- Instructions for the task
Once the line containing "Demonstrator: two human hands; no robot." has been printed, stop; print every line before it exactly, starting at the top of the material below.

- Data block
***

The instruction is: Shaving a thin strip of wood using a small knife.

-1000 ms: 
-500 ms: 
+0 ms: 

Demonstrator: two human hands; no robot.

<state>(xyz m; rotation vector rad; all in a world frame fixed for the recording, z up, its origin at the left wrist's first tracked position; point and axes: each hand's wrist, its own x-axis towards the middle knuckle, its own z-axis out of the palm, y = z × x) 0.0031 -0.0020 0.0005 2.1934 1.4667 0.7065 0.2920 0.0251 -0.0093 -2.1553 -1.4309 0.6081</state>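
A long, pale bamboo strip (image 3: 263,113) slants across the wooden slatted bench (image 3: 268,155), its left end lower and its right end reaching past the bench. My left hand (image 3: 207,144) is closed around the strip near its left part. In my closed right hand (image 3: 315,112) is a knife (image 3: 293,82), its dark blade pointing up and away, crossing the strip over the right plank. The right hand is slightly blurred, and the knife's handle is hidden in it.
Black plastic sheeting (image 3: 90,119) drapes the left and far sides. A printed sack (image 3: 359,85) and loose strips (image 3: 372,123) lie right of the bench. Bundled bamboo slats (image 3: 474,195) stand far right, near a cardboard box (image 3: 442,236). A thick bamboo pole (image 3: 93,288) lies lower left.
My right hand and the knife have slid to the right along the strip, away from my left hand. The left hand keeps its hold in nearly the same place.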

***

- Task answer
The instruction is: Shaving a thin strip of wood using a small knife.

-1000 ms: 
-500 ms: 
+0 ms: 

Demonstrator: two human hands; no robot.

What the exercise required is now complete.